TASK ITEM: Output the data below exactly, down to the last character.
Content starts
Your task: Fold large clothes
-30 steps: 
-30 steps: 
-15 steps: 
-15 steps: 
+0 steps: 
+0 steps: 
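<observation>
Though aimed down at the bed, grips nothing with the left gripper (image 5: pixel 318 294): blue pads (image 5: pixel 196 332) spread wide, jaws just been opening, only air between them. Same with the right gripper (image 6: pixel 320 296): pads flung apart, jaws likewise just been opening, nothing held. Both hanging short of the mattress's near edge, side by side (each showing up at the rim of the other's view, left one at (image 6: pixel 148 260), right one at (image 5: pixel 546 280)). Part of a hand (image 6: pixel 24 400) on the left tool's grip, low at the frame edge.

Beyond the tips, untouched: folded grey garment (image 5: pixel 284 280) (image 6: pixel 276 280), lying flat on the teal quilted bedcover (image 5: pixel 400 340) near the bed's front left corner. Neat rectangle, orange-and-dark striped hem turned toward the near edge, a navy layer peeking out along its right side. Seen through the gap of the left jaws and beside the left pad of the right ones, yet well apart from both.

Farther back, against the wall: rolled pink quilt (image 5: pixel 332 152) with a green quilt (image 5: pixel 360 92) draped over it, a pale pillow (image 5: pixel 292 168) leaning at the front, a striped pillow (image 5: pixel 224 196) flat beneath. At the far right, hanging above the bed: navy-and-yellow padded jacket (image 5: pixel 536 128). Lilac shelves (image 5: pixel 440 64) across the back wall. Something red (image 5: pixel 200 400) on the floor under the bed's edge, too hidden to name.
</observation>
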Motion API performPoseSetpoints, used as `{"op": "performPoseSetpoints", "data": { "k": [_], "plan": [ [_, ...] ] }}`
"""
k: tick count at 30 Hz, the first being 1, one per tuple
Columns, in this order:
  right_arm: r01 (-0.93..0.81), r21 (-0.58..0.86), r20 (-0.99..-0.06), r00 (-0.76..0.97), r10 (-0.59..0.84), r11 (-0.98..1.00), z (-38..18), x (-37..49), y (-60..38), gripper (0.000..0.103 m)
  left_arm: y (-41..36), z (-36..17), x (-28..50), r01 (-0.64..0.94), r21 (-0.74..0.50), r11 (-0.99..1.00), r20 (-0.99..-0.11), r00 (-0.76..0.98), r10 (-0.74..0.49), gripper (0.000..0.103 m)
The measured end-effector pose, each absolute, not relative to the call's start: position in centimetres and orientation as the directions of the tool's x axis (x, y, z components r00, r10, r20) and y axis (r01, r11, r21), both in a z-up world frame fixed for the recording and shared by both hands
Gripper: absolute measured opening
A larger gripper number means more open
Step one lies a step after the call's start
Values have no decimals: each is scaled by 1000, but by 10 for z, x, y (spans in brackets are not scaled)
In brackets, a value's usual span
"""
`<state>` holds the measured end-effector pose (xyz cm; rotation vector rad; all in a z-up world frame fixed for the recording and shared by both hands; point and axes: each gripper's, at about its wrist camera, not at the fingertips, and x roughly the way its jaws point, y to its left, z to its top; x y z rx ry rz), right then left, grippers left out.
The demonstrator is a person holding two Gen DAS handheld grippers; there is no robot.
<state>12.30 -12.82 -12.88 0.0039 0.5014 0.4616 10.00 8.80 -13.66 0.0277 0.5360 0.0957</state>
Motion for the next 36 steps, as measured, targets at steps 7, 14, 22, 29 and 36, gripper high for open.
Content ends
ANSWER TO THIS PROBLEM:
Your task: Fold large clothes
-30 steps: 
-30 steps: 
-15 steps: 
-15 steps: 
+0 steps: 
+0 steps: 
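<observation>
Though aimed down at the bed, grips nothing with the left gripper (image 5: pixel 318 294): blue pads (image 5: pixel 196 332) spread wide, jaws just been opening, only air between them. Same with the right gripper (image 6: pixel 320 296): pads flung apart, jaws likewise just been opening, nothing held. Both hanging short of the mattress's near edge, side by side (each showing up at the rim of the other's view, left one at (image 6: pixel 148 260), right one at (image 5: pixel 546 280)). Part of a hand (image 6: pixel 24 400) on the left tool's grip, low at the frame edge.

Beyond the tips, untouched: folded grey garment (image 5: pixel 284 280) (image 6: pixel 276 280), lying flat on the teal quilted bedcover (image 5: pixel 400 340) near the bed's front left corner. Neat rectangle, orange-and-dark striped hem turned toward the near edge, a navy layer peeking out along its right side. Seen through the gap of the left jaws and beside the left pad of the right ones, yet well apart from both.

Farther back, against the wall: rolled pink quilt (image 5: pixel 332 152) with a green quilt (image 5: pixel 360 92) draped over it, a pale pillow (image 5: pixel 292 168) leaning at the front, a striped pillow (image 5: pixel 224 196) flat beneath. At the far right, hanging above the bed: navy-and-yellow padded jacket (image 5: pixel 536 128). Lilac shelves (image 5: pixel 440 64) across the back wall. Something red (image 5: pixel 200 400) on the floor under the bed's edge, too hidden to name.
</observation>
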Motion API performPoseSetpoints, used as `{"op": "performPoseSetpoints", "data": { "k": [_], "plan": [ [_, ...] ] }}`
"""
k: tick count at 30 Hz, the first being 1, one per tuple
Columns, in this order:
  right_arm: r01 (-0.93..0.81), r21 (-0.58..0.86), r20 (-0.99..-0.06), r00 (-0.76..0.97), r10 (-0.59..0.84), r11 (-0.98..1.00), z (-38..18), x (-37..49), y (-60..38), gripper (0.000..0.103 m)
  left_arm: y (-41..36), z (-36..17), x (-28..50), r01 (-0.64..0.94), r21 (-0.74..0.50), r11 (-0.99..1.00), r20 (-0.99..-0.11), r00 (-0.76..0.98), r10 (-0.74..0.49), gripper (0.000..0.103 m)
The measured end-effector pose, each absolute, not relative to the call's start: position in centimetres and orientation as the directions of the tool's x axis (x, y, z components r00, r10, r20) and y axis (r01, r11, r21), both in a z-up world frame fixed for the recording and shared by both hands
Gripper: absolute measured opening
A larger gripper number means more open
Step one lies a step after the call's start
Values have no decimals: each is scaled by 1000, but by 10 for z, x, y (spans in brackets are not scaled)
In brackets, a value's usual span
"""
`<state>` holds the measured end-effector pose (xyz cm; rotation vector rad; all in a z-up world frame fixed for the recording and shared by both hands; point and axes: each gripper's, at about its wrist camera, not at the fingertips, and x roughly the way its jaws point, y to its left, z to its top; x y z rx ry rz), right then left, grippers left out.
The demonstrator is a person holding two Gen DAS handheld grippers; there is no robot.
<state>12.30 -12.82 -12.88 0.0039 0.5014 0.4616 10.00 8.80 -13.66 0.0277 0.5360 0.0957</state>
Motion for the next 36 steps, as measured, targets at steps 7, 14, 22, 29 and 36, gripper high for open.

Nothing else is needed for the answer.